Activity:
Could you reproduce the line where "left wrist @" occurs and all lines after it in the listing below, through the final one, without changing anything?

───── Data below ─────

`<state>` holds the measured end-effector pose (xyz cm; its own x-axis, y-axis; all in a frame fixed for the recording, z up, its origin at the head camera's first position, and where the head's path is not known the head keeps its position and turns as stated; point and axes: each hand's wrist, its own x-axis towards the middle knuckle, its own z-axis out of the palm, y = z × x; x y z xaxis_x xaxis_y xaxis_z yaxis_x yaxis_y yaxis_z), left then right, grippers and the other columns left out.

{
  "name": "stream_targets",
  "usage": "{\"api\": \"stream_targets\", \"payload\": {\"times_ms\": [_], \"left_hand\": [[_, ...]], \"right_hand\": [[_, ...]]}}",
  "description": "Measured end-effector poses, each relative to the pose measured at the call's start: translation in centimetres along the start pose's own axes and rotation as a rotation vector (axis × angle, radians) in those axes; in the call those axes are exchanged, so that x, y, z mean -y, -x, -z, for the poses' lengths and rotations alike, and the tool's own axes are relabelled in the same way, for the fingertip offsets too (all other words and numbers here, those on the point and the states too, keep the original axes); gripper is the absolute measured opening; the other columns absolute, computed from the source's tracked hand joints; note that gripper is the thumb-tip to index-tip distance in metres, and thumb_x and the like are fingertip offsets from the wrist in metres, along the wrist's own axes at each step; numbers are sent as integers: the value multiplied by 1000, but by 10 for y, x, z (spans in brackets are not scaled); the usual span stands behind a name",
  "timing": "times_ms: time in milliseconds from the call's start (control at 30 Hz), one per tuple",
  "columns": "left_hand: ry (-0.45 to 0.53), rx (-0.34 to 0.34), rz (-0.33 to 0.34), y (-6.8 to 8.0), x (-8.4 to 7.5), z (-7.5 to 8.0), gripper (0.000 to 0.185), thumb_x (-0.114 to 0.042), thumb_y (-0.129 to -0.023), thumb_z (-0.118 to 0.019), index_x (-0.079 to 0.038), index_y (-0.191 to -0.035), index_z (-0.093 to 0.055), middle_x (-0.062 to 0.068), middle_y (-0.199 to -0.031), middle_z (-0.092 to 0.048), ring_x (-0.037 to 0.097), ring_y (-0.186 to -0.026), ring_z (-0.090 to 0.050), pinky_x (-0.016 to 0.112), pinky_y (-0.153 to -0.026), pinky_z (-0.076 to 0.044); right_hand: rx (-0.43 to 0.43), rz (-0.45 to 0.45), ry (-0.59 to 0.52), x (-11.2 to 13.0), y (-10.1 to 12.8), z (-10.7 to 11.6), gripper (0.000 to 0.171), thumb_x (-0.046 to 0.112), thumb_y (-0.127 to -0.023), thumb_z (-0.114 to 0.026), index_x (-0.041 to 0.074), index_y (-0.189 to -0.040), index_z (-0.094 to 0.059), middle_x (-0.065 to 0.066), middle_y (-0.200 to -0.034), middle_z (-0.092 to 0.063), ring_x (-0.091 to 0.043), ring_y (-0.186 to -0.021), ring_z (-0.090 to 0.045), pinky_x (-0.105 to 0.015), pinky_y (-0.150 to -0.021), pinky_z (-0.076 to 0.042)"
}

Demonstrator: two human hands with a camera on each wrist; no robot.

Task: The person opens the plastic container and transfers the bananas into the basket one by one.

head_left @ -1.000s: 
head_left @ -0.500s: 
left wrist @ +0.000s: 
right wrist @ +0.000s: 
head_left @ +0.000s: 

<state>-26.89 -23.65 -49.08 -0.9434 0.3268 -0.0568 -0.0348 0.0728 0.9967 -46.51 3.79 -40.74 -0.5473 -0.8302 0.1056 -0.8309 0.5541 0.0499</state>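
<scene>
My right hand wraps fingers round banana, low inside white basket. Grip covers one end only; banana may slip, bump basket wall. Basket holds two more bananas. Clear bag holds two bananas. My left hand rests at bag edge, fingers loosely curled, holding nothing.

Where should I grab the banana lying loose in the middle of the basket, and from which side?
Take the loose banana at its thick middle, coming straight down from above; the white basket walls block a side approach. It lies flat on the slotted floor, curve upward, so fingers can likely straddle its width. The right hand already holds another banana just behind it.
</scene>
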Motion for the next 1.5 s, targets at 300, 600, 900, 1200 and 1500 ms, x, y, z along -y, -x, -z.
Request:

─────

Response box:
left wrist @ +0.000s: 
right wrist @ +0.000s: 
head_left @ +0.000s: 

<state>-26.89 -23.65 -49.08 -0.9434 0.3268 -0.0568 -0.0348 0.0728 0.9967 -46.51 3.79 -40.74 -0.5473 -0.8302 0.1056 -0.8309 0.5541 0.0499</state>
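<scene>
My right hand wraps fingers round banana, low inside white basket. Grip covers one end only; banana may slip, bump basket wall. Basket holds two more bananas. Clear bag holds two bananas. My left hand rests at bag edge, fingers loosely curled, holding nothing.

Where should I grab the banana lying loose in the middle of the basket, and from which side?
Take the loose banana at its thick middle, coming straight down from above; the white basket walls block a side approach. It lies flat on the slotted floor, curve upward, so fingers can likely straddle its width. The right hand already holds another banana just behind it.
</scene>
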Motion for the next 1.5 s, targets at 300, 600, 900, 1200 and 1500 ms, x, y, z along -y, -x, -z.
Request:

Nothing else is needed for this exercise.